High-performance liquid chromatography‒mass spectrometry (HPLC‒MS)
Under the optimal reaction conditions, the solutions reacted for different periods were taken to determine the intermediate products. The method used an Agilent 1290-6465Q-TOF HPLC‒MS system for the analyses. A C18 chromatographic column was used with a column temperature of 40 °C, a mobile phase of 40% acetonitrile and 60% pure water, including 1% HPLC grade acetic acid, a flow rate of 1 mL/min and a detection wavelength of 269 nm with an injection volume of 20 μL, and a full-scan acquisition. The mass spectra of the compounds were acquired in positive ion mode for m/z between 100 and 400.
Results and discussion
The surface morphologies of the Eu-PbO2-CeO2@CF (Fig. 1a,b) and Eu-PbO2-CeO2-Ti3C2@CF (Fig. 1c,d) electrodes were characterized with SEM. The Eu-PbO2-CeO2@CF particles were mainly pyramidal with rough surfaces and obvious height differences. With the introduction of Ti3C2, the grain sizes decreased obviously, and the surface was smoother and contained some circular polygonal nanocrystals. In addition, there were sheet-like structures on the surface of the Eu-PbO2-CeO2-Ti3C2@CF electrode, which were speculated to be Ti3C2 nanosheets. Compared to PbO2 electrodes (Fig. S1a), this electrode with a complex surface morphology and small crystal sizes had a large electrochemically active surface area. The compositions of the Eu-PbO2-CeO2@CF (Table S1) and Eu-PbO2-CeO2-Ti3C2@CF (Fig. 1e) electrodes were characterized with EDS, and the Eu-PbO2-CeO2@CF electrode was composed of Eu, Pb, Ce, O and C, confirming the presence of Eu and CeO2. The EDS analysis of Eu-PbO2-CeO2-Ti3C2@CF showed that, in addition to the above 5 elements, Ti was also observed, and the content was 2.05 at.%, which also confirmed the presence of Ti3C2.
SEM images of (a,b) Eu-doped PbO2-CeO2@CF and (c,d) Eu-doped PbO2-CeO2-Ti3C2@CF, (e) EDS spectra of Eu-doped PbO2-CeO2-Ti3C2@CF.
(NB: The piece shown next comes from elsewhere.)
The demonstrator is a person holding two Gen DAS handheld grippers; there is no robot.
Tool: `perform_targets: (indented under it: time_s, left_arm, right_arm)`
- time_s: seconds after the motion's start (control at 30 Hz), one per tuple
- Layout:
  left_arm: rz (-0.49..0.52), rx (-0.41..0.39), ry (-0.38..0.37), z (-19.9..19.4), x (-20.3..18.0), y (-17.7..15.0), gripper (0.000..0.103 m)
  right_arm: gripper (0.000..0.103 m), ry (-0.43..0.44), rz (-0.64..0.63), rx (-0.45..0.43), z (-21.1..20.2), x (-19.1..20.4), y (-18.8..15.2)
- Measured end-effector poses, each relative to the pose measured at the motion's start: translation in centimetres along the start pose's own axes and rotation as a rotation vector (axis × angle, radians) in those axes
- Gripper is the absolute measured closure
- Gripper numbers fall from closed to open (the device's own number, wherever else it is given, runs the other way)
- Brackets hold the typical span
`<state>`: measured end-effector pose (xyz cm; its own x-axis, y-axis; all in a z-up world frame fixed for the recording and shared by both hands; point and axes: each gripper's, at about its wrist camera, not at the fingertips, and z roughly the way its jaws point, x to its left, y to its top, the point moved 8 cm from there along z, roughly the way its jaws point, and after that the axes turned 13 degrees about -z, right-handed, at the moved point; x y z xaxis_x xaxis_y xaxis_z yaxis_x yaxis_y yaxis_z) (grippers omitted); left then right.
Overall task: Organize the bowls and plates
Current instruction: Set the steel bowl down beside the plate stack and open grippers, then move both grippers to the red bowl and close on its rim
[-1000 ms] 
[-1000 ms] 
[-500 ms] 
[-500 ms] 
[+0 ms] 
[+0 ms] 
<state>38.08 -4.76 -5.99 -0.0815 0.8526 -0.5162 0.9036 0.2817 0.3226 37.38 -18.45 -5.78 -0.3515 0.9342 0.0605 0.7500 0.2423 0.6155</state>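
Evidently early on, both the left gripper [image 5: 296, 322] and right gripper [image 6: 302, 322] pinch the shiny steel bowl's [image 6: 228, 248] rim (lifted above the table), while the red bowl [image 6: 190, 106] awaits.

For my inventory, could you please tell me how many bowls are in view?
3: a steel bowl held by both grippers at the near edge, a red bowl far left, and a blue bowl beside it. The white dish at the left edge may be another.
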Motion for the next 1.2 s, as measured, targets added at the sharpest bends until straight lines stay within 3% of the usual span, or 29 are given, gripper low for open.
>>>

The structures of the CF, Eu-PbO2-CeO2-Ti3C2@CF and Eu-PbO2-CeO2-Ti3C2@CF electrode were explored with XRD (Fig. 2). As seen from the graphs, the high intensities and narrow shapes of the diffraction peaks for both electrodes indicated that the electrodes were highly crystalline, suggesting that the modification with Ti3C2 did not affect the cleanliness of the PbO2 substrate. Additionally, the XRD diffraction peaks were compared with those on standard PDF cards (α-PbO2 and β-PbO2). Most of the diffraction peaks for the two electrodes matched the diffraction peaks of β-PbO2, and a few matched the diffraction peaks of α-PbO2, indicating that the main component of the electrodes prepared by this method was β-PbO2. The UV–Vis spectra (Fig. S2) also confirmed that the introduction of Ti3C2 did not change the structure of the electrode. In addition, based on the XRD spectra (Fig. S1b), the proportion of β-PbO2 in the Eu-PbO2-CeO2@CF electrode was much larger than that in PbO2-CeO2@CF. α-PbO2 had a higher electrochemical activity and lower stability than β-PbO2. The grain sizes of both were calculated separately by Scheller's formula, and the grain size of added Ti3C2 was 10.5 nm, which was much smaller than the size (28.5 nm) of unadded Ti3C2. The previous SEM image (Fig. 1a) also showed that the surface structure of Eu-PbO2-CeO2@CF was less dense and easily peeled off during the electrochemical process. In contrast, after the addition of Ti3C2Tx, the basic structure was still β-PbO2, but the surface morphology was denser (Fig. 1c) with better stability and less likely to be peeled off.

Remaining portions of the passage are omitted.